Pisum, the genus of flowering plants in the legume family Fabaceae, is a widely studied model organism in plant biology research.
Also known as the common pea, this important food crop is cultivated for its edible seeds and pods, which are a rich source of proteins, carbohydrates, fiber, vitamins, and minerals, making them a nutritious addition to the human diet.
Researchers utilize Pisum to investigate various aspects of plant biology, including genetics, development, and environmental interactions.
The detailed study of Pisum can unlock secrets about plant evolution, adaptation, and potential applications in agriculture and biotechnology.
To optimize your Pisum research protocols, consider using the PubCompare.ai platform, which leverages AI-driven technology to help you locate the best protocols from literature, pre-prints, and patents, while providing detailed comparisons to ensure reproducibility and accuracy.
This powerful tool can be your ally in achieving scientific excellence in your Pisum studies.

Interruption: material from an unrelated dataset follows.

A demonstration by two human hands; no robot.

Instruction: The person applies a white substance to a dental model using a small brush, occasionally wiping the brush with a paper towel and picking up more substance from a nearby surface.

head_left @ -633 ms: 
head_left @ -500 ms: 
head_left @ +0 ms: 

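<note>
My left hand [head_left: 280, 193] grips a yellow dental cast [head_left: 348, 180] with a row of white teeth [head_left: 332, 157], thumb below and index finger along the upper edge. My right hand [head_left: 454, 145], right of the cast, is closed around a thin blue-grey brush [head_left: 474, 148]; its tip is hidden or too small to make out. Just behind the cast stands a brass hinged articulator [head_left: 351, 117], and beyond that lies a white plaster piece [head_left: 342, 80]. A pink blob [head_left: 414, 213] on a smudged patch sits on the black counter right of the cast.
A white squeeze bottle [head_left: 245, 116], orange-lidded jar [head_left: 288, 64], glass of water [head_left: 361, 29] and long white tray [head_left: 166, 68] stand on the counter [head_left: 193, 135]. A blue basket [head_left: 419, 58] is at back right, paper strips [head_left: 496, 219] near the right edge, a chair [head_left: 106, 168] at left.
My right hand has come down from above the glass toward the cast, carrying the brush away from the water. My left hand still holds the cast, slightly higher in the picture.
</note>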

When working with Pisum, you may also encounter related terms and techniques, such as Phosphate buffer, PGEM-T Easy vector, NaCl, TOPO2.1, PBS, PMD18-T vector, LightCycler 480, DNase I, GoTaq DNA polymerase, and PrimerScript RT Reagent Kit, which can be useful in various experiments and analyses.
By incorporating these insights and techniques, you can unlock the full potential of your Pisum research and contribute to the growing understanding of this fascinating genus of plants.